Pay-to-"Play"
And, as if this wasn't enough, the site itself is extremely misleading, in that it is chock-full of assets lifted right from Amazon's site. It seems to be an attempt at implying legitimacy by using Amazon's own branding, while simultaneously implying they have agreements with major players, without actually saying that explicitly. The page shows the promo banners for a bunch of heavy hitters on the skill store like NPR and EA, which were presumably the active promos at the time the site was spun up back in May of this year (this notion is furthered by the fact that they also stole the image for the first-party "Mothers Day" experience to include in their banner rotation). They also pilfered the "bunch of Alexa swag" image that was formerly used by Alexa's developer marketing for their "build a skill, get rewarded" campaign, featuring a t-shirt that their site definitely cannot offer (as it was exclusive to developers participating in that program).
Thus far, the scheme seems to have been ineffective. Aside from their own skills, they've only managed to catch two marks. The skill they've been promoting has received two reviews since the time they started pushing it, though - hopefully Amazon will retroactively remove those.
If these folks are trying to sell what they shouldn't, the next group is trying to sell what they can't...
Remember the Yellow Pages?
Alright, so if sketchy platform plays are one side of the coin, the flip side is the people jumping in to contribute security "research".
Injection Rejection
While Malamed's injection technique is a hypothetical vector for a user of a skill to attack a skill developer, another group took the opposite approach and decided to see if they could come up with any new ways for a skill developer to attack their users. They were unsuccessful in that regard, but that's not the way it ended up being reported...

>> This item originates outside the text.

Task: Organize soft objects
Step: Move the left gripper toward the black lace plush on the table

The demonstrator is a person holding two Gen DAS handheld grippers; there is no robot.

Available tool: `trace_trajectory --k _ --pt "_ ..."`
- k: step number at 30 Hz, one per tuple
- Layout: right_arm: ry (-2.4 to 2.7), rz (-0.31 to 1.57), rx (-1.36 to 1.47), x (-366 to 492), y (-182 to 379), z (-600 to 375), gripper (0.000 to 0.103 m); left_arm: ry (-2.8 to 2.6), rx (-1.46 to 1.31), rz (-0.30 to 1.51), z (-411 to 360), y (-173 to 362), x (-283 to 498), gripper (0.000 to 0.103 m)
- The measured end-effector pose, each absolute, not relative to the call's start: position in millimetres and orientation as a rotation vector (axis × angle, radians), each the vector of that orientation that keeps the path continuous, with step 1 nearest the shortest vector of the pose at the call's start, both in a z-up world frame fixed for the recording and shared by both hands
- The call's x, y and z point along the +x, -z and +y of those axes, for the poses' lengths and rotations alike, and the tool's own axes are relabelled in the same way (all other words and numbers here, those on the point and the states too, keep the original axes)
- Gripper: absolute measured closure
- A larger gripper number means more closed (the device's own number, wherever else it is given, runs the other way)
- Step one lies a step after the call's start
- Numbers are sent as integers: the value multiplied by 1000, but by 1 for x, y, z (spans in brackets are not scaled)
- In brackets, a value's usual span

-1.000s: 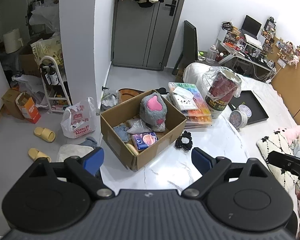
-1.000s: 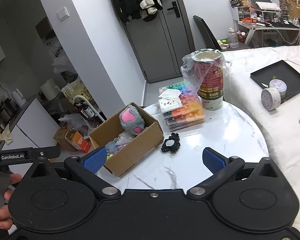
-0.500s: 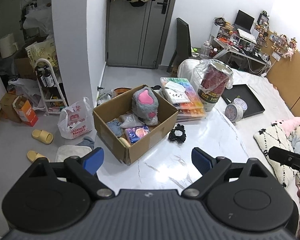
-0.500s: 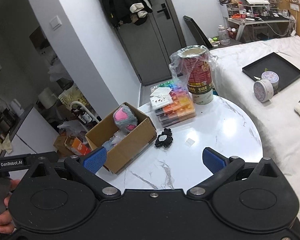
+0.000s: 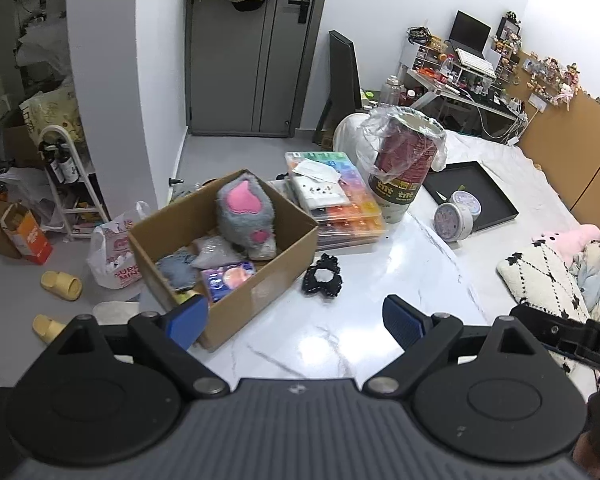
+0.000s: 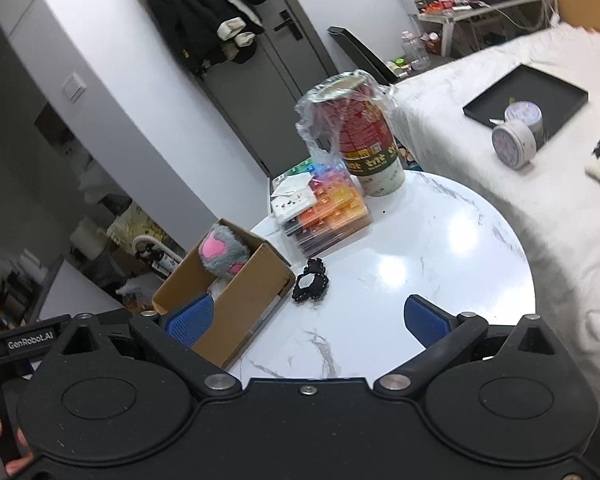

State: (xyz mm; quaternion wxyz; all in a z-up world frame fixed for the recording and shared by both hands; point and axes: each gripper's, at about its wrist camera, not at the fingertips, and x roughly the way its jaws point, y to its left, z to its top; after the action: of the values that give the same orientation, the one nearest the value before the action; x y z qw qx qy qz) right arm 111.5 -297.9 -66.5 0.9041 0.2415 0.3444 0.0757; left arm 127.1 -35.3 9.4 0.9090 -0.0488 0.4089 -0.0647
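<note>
Black scrunchie (image 5: 322,280) lies on the white table (image 5: 380,320), just right of the box (image 5: 260,280); grey-pink plush (image 5: 246,216) sits inside the box. Organizer (image 5: 340,208) and cup (image 5: 400,176) stand behind the box. Left gripper (image 5: 296,320) and right gripper (image 6: 306,320) both spread wide, empty, above the table.

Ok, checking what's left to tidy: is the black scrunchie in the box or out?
Out. The black scrunchie lies on the white table, beside the cardboard box.
</note>
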Motion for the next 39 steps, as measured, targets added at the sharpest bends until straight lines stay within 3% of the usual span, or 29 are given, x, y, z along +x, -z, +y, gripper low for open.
trace_trajectory --k 8,15,20,25,28,32,39 --pt "-129 743 634 131 103 -321 15 140 -125 879 -59 17 161 13" --pt "-108 756 705 148 125 -335 20 125 -139 922 -78 40 191 19" --pt "-80 786 770 163 144 -340 24 105 -159 961 -89 61 213 34" --pt "-64 798 836 174 160 -345 28 86 -138 977 -105 83 230 42" --pt "-47 796 870 177 167 -349 29 75 -115 983 -115 98 240 44" --pt "-42 816 915 183 177 -351 39 57 -95 1000 -125 116 252 46" --pt "11 852 934 191 190 -354 40 62 -68 1012 -142 139 269 46"
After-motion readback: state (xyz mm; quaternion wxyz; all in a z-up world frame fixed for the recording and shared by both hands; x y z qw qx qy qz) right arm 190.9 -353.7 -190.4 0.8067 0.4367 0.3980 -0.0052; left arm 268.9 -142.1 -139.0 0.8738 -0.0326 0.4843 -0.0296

"Security Research" from Security Research Labs
Further, as a purported research agency, it should not have been news to SRLabs that Checkmarx described essentially the exact same flows 18 months before they did, and got a big round of media coverage*3 at the time (see this Forbes article, for example). But here's the thing - even when Checkmarx revealed their steps in April of last year, they didn't present anything that was new to experienced developers.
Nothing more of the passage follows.